Marée humaine à Belgrade«Nous avons uni le pays, éveillé la solidarité et l’empathie»
Une manifestation historique a réuni samedi plus de 100'000 personnes dans les rues de la capitale serbe. Du jamais-vu depuis des décennies.
Ce samedi 15 mars ne sera pas oublié de sitôt en Serbie. Plus de 100'000 personnes ont défilé dans les rues de Belgrade ce jour-là, une manifestation historique après des mois de contestation contre la corruption, menée par les étudiants serbes.
«Des bouteilles et des pierres ont été lancées» depuis le parc où se trouvent les partisans du gouvernement, écrivaient-ils sur les réseaux sociaux dans la soirée, «nous demandons à tout le monde de quitter la zone du Parlement et de se mettre en sécurité».
Depuis plusieurs jours, des soutiens du gouvernement campent dans cette zone, et des tensions ont eu lieu au cours de la journée entre manifestants et partisans des autorités.

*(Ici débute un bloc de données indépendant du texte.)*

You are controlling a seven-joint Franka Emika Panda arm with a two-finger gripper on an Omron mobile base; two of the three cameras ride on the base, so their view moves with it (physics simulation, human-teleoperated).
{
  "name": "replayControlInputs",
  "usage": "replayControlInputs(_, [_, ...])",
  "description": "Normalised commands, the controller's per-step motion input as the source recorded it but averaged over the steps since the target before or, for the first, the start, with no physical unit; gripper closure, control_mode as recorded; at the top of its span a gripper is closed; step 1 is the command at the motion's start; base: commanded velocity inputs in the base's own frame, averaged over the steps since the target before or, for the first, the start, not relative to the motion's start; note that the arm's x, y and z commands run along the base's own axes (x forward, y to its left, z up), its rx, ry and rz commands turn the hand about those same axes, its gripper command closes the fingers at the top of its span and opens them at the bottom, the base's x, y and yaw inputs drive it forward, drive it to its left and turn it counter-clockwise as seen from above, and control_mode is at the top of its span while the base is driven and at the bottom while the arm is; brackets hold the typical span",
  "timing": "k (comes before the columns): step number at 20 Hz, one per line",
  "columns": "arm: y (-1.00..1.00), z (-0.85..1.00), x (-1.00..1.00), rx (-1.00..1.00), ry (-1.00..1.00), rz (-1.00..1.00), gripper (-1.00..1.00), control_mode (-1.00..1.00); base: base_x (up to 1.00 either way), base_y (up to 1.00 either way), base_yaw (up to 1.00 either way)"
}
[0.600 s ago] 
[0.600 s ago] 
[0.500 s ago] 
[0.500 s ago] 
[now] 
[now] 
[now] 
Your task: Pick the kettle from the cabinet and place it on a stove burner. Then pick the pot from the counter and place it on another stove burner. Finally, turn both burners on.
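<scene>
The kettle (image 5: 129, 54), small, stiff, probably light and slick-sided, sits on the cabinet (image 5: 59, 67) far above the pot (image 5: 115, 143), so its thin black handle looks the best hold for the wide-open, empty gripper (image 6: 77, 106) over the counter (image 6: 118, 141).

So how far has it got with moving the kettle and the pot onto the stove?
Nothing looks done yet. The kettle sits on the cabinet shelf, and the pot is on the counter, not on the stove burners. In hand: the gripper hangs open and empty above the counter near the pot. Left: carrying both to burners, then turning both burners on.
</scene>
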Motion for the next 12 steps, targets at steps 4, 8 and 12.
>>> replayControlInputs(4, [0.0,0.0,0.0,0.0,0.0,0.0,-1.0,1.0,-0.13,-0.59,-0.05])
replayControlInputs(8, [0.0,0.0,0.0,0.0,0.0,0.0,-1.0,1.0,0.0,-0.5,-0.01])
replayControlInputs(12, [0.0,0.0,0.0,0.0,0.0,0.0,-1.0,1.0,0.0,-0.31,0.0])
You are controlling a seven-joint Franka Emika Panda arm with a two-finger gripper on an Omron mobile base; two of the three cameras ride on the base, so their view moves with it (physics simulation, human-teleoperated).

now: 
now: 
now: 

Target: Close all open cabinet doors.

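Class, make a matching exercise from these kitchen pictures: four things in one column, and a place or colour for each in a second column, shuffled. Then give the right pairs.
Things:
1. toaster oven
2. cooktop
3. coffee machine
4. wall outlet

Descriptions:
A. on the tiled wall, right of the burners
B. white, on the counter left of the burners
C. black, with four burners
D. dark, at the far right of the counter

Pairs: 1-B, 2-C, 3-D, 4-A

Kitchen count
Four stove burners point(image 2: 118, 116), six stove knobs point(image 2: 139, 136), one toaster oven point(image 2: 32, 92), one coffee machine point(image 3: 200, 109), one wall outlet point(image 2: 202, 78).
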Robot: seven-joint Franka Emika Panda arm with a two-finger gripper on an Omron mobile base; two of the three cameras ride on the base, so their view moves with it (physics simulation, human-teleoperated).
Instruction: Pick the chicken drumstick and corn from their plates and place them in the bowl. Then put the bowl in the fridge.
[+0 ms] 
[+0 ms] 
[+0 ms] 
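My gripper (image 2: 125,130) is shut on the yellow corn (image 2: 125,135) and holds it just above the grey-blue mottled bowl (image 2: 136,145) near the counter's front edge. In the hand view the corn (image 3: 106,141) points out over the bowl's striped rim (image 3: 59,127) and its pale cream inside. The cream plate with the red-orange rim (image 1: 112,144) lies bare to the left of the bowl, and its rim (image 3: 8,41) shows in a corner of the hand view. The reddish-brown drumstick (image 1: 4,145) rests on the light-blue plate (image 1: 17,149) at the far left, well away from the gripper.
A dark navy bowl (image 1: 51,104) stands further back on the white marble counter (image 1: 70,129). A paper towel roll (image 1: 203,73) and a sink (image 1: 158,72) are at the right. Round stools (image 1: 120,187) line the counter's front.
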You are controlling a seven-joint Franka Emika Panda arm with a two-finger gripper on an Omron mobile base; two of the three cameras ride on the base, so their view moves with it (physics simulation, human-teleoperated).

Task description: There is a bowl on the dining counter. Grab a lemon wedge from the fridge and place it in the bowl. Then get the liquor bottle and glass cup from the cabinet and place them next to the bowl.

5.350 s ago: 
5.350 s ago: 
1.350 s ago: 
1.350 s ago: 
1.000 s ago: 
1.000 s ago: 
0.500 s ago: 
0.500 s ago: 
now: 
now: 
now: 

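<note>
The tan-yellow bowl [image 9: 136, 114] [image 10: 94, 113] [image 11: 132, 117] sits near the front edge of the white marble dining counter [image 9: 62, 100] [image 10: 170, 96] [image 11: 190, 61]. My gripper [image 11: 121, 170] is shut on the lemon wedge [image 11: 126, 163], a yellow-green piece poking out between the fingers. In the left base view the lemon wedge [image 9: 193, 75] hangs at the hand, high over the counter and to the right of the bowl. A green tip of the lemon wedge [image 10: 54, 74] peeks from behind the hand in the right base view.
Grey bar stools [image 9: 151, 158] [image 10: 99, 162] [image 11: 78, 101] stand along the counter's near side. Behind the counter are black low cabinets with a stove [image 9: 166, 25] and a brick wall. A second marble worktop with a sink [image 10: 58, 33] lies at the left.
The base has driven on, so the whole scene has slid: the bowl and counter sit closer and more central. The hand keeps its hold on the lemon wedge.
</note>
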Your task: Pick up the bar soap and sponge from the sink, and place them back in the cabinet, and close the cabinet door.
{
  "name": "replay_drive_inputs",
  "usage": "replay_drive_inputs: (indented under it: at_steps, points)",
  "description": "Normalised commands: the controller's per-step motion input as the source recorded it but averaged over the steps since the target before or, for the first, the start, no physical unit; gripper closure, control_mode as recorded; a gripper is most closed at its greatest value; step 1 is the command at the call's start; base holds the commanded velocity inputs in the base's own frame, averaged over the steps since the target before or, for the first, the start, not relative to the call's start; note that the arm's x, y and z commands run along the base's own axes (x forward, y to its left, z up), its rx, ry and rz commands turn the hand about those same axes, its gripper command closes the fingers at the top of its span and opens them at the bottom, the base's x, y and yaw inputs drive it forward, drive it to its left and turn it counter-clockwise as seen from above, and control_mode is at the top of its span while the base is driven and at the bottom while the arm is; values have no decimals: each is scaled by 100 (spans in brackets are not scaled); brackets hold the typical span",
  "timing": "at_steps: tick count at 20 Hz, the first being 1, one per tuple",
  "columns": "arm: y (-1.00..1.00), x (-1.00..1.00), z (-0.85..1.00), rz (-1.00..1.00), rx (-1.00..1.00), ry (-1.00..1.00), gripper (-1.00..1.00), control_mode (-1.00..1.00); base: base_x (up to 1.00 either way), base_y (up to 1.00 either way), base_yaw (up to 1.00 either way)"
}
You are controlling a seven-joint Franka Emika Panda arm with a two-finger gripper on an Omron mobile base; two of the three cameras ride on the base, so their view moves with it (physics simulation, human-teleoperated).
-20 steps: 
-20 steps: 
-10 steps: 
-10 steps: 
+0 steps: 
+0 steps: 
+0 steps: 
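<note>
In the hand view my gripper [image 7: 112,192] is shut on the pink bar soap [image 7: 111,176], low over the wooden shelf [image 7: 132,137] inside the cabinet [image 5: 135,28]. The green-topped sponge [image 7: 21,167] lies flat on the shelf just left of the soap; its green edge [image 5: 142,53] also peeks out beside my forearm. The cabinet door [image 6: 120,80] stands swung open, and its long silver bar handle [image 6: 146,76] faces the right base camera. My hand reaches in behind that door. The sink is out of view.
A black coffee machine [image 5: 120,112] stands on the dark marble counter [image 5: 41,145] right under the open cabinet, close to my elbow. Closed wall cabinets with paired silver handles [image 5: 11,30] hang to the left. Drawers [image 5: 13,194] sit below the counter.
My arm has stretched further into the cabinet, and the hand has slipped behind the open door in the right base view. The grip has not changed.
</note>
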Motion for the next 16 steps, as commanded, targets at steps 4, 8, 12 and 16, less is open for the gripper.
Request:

Rassemblée depuis midi dans les rues de la capitale, une véritable marée humaine a manifesté dans le calme, le plus grand rassemblement depuis le début de ce mouvement qui secoue le pays comme jamais depuis les années 90.
Mouvement né le 1er novembre
Au moins 107'000 personnes se sont rassemblées dans la capitale depuis le début de la journée, selon les chiffres du Ministère de l’intérieur. Le mouvement est né de l’accident de la gare de Novi Sad le 1er novembre, qui a fait quinze morts lorsque s’est écroulé l’auvent en béton du bâtiment tout juste rénové.
La colère a explosé, une partie des Serbes voyant dans cet accident le reflet d’une corruption qui, selon eux, entache les institutions et les travaux publics. De semaine en semaine, le mouvement est devenu l’un des plus importants de l’histoire récente de la Serbie, avec des manifestations quotidiennes demandant des comptes aux responsables de l’accident, la libération des manifestants arrêtés, mais aussi un système moins corrompu.
«Nous nous sommes organisés à partir de rien et avons accompli beaucoup de choses», a lancé depuis une scène sur la principale place de la ville une étudiante. «Nous avons uni le pays, les générations, éveillé la solidarité et l’empathie, et montré que le changement est possible lorsque nous nous battons ensemble.»
Autour d’elle, une foule dense arborait des drapeaux et insignes allant de la droite nationaliste à l’extrême gauche en passant par les écologistes.
«Pumpaj! Pumpaj!» (Pompe! Pompe!), chantaient-ils, le slogan du mouvement, destiné à montrer que leur énergie ne faiblira pas. Beaucoup portaient un pin’s avec une main ensanglantée, symbole du mouvement qui a adopté comme mot d’ordre «la corruption tue».
Dans le calme et de «façon responsable»
Les rassemblements se sont tendus depuis que le gouvernement a accusé les protestataires d’être payés par des agences étrangères, de préparer des actions violentes, voire une révolution.
Le Ministère de l’intérieur a lancé en fin d’après-midi un «appel à tous les participants à préserver la paix dans un esprit de responsabilité citoyenne et en respectant les lois».
Pour sécuriser la manifestation, des groupes de motards, de vétérans et le service d’ordre des étudiants, qui assure depuis le début la sécurité du mouvement, ont formé un filet de sécurité autour du cortège, en particulier au niveau du parlement et de la présidence.
Dans un communiqué diffusé sur les réseaux sociaux, les étudiants avaient dès vendredi appelé à manifester «dans le calme et de façon responsable». «L’objectif de ce mouvement n’est pas l’intrusion dans des institutions, ni d’attaquer ceux qui ne pensent pas comme nous. Ce mouvement ne doit pas être utilisé à mauvais escient», ont-ils écrit.